_PROBLEM DETAILS:_
When the string "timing" is part of a line in the data below, report the whole line.

_RECORDS FOR THE TASK:_
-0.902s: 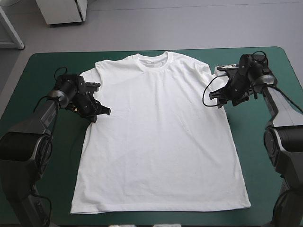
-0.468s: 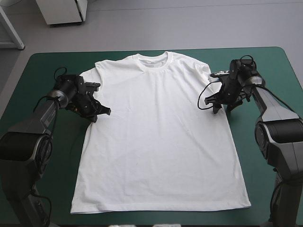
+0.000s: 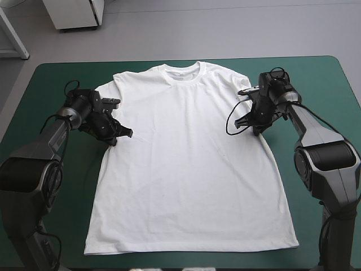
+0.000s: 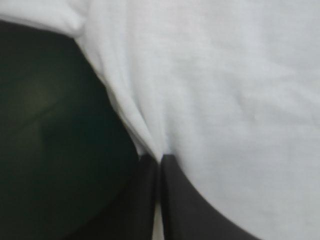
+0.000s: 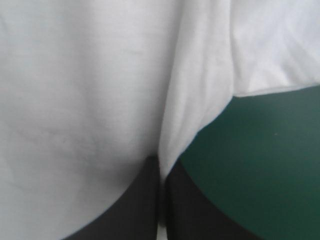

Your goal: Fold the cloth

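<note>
The white short-sleeved T-shirt [image 3: 186,169] lies flat on the teal-green table cover [image 3: 51,84], no fold made yet, the left gripper [image 3: 123,134] pinching its side at 9 o'clock and the right gripper [image 3: 251,121] pinching at 3 o'clock.

readable text: none that I can make out, in any of the three views
T-shirt [image 3: 186,169]: plain white up close and from above, no print, brand or number legible
teal-green cover [image 3: 321,79]: bare colour, no lettering or sign to read
</note>
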Robot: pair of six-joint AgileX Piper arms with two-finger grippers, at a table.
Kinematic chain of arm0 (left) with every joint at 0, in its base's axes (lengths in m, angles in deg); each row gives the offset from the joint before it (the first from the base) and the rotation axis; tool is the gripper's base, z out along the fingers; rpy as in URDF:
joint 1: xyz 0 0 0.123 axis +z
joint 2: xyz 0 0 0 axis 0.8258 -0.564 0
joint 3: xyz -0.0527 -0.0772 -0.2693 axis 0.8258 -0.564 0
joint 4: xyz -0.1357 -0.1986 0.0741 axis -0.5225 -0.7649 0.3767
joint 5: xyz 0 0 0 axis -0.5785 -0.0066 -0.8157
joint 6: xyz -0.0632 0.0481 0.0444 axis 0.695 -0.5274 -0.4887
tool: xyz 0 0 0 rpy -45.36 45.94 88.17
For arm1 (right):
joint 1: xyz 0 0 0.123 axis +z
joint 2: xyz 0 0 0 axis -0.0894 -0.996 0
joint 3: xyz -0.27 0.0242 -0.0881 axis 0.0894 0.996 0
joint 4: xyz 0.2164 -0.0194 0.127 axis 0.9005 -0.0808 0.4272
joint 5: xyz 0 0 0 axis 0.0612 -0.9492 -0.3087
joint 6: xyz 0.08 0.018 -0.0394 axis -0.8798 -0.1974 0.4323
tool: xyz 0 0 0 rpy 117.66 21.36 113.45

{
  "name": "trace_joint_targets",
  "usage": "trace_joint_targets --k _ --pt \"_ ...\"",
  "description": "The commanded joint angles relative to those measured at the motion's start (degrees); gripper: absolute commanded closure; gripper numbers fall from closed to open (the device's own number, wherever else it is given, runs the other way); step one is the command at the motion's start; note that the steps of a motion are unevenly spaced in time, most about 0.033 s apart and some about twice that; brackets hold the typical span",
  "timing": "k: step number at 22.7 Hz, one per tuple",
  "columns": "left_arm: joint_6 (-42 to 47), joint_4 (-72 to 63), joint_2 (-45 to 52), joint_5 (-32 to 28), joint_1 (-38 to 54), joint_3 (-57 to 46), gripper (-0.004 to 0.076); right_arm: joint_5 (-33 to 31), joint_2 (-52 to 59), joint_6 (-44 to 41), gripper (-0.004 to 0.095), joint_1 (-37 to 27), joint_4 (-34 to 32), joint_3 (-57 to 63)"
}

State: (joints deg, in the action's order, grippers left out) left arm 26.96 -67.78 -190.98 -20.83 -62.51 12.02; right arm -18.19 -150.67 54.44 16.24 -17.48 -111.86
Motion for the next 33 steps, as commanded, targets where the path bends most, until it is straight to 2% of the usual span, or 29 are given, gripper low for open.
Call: trace_joint_targets --k 1,6,12,16,20,23,28,31,33 --pt "0.09 -6.21 1.65 0.14 -0.86 0.44 0.0733 0.03 -1.39 -0.35 0.0921 1.22 5.36 0.43" --pt "-0.45 -4.45 5.56 1.13 -0.86 3.91 0.0733 0.03 2.6 -0.35 0.0921 0.73 4.48 -1.47" --pt "1.3 -2.11 11.94 5.16 -0.86 11.27 0.0733 0.25 12.05 -0.35 0.0921 -1.39 4.58 -4.96" --pt "2.33 1.73 20.67 5.92 -0.86 17.85 0.0733 0.25 22.59 -0.35 0.0921 -5.1 4.85 -8.91" --pt "2.33 1.83 28.44 5.53 -0.86 23.22 0.0733 0.63 32.48 -0.11 0.0921 -8.21 8.41 -12.96" --pt "2.33 1.28 32.52 3.97 -0.86 26.23 0.0733 3.39 37.49 -0.11 0.0921 -8.57 10.26 -17.15" --pt "1.89 -2.64 33.38 1.26 -0.86 29.16 0.0733 5.51 38.23 1.04 0.0921 -8.57 15.63 -23.57" --pt "0.61 -3.03 32.06 -8.27 -0.86 29.39 0.0733 16.39 37.26 1.42 0.0921 -8.57 15.81 -24.28" --pt "0.61 -3.41 29.6 -12.51 -0.86 29.64 0.0733 20.16 35.1 2.94 0.0921 -8.57 15.55 -24.32"
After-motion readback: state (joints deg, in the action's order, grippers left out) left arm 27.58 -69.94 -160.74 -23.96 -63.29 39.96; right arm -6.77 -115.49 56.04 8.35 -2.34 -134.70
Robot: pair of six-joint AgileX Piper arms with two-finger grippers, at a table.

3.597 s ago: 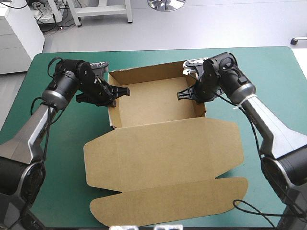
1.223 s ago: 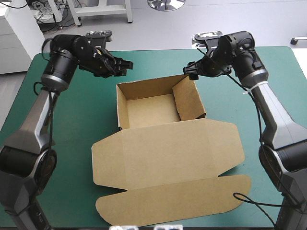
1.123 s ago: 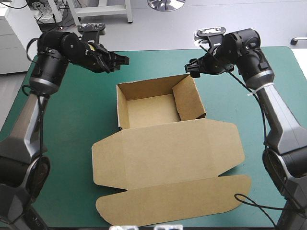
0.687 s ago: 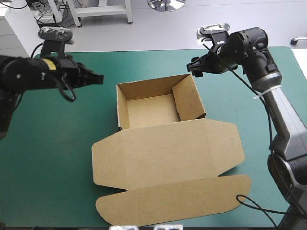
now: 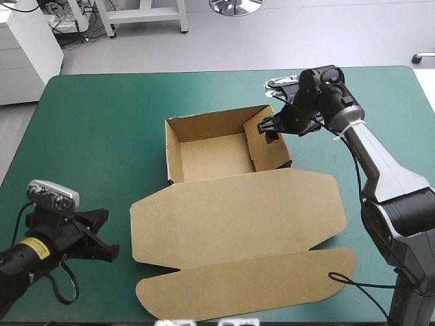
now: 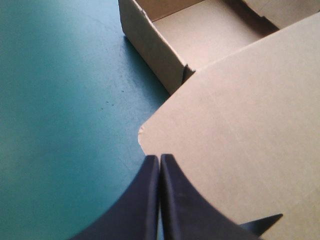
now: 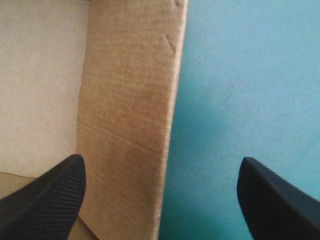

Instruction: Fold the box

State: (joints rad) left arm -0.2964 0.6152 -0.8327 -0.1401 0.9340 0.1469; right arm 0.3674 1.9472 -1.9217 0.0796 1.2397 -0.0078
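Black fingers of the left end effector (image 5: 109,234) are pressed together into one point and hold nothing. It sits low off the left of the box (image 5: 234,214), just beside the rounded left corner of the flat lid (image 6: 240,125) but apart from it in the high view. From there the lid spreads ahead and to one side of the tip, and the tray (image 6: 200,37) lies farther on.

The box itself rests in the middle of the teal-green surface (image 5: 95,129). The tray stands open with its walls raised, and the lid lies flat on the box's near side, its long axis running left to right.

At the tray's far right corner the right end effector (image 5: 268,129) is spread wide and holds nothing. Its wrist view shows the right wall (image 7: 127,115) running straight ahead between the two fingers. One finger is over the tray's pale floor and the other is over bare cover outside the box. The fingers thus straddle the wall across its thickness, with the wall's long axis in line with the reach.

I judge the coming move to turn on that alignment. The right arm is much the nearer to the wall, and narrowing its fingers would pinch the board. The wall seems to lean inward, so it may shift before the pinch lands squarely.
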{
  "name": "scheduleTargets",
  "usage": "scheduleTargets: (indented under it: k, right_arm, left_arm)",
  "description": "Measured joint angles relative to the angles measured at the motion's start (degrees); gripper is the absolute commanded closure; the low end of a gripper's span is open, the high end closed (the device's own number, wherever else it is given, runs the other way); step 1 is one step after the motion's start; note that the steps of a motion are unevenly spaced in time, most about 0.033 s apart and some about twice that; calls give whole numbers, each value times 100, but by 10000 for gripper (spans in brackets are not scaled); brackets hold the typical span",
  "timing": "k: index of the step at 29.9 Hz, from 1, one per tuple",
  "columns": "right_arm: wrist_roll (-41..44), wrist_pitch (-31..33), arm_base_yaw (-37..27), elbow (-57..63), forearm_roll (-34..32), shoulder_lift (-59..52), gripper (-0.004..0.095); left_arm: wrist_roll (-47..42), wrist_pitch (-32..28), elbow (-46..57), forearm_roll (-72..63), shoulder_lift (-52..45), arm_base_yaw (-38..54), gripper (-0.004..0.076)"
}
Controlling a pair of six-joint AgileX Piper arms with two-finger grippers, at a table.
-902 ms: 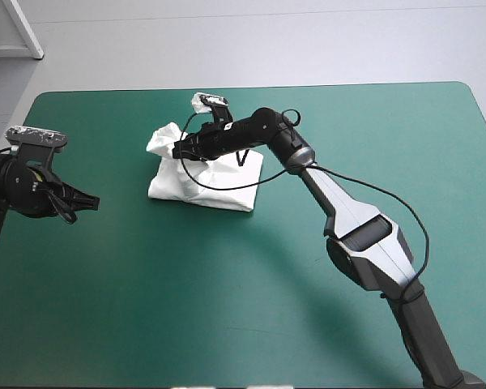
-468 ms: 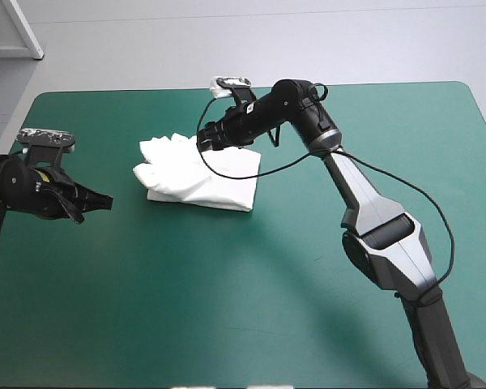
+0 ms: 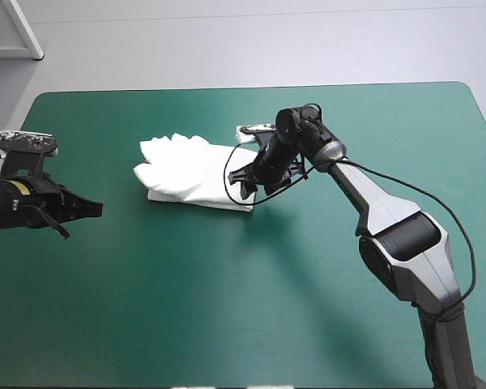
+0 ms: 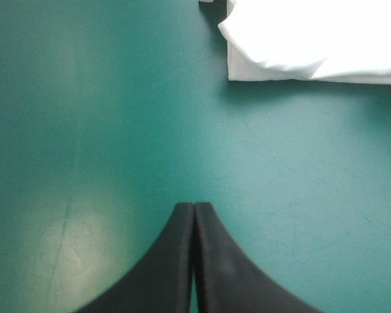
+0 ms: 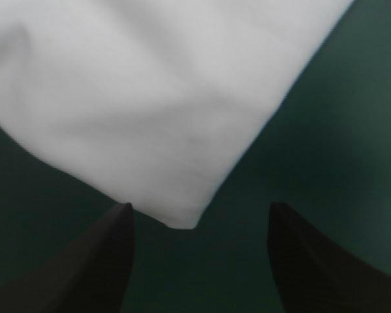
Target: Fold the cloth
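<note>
Here, the white T-shirt [image 3: 190,170] lies as a folded bundle left of centre on the teal-green surface [image 3: 227,308]. The right gripper [image 3: 243,181] sits at its near right corner, jaws spread. The left gripper [image 3: 95,208] hangs well apart, jaws pressed together. If the spread jaws snag that corner, the fold could pull open.
</note>
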Motion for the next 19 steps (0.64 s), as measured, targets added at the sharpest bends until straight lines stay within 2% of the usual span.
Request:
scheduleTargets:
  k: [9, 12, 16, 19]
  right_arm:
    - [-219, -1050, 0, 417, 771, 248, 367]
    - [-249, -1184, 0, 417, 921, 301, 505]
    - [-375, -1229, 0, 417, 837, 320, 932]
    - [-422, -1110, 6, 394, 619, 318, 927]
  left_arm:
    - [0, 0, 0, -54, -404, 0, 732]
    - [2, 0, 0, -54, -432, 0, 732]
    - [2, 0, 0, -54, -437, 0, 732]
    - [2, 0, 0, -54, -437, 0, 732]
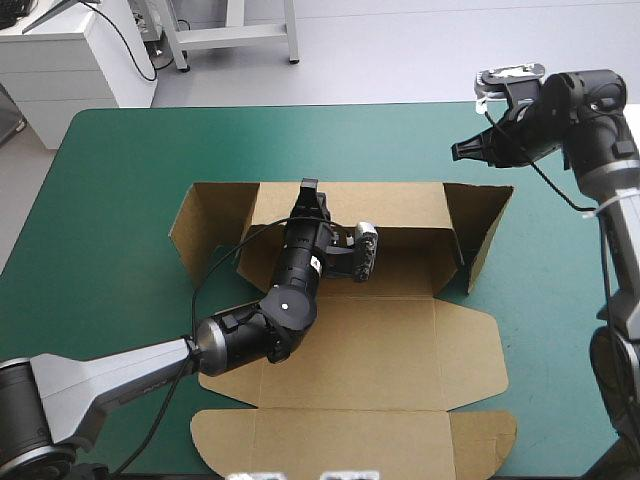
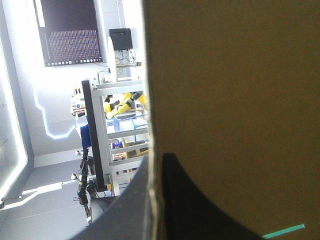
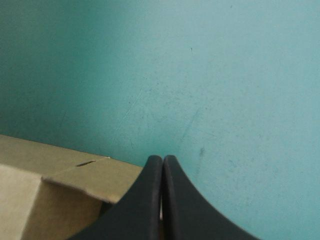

_EXERCISE OUTPUT:_
  "timing": "k: step number at 22.7 Hz, one per tuple",
  "timing": "k: index of the step at 29.9 Hz, from 1, one per tuple",

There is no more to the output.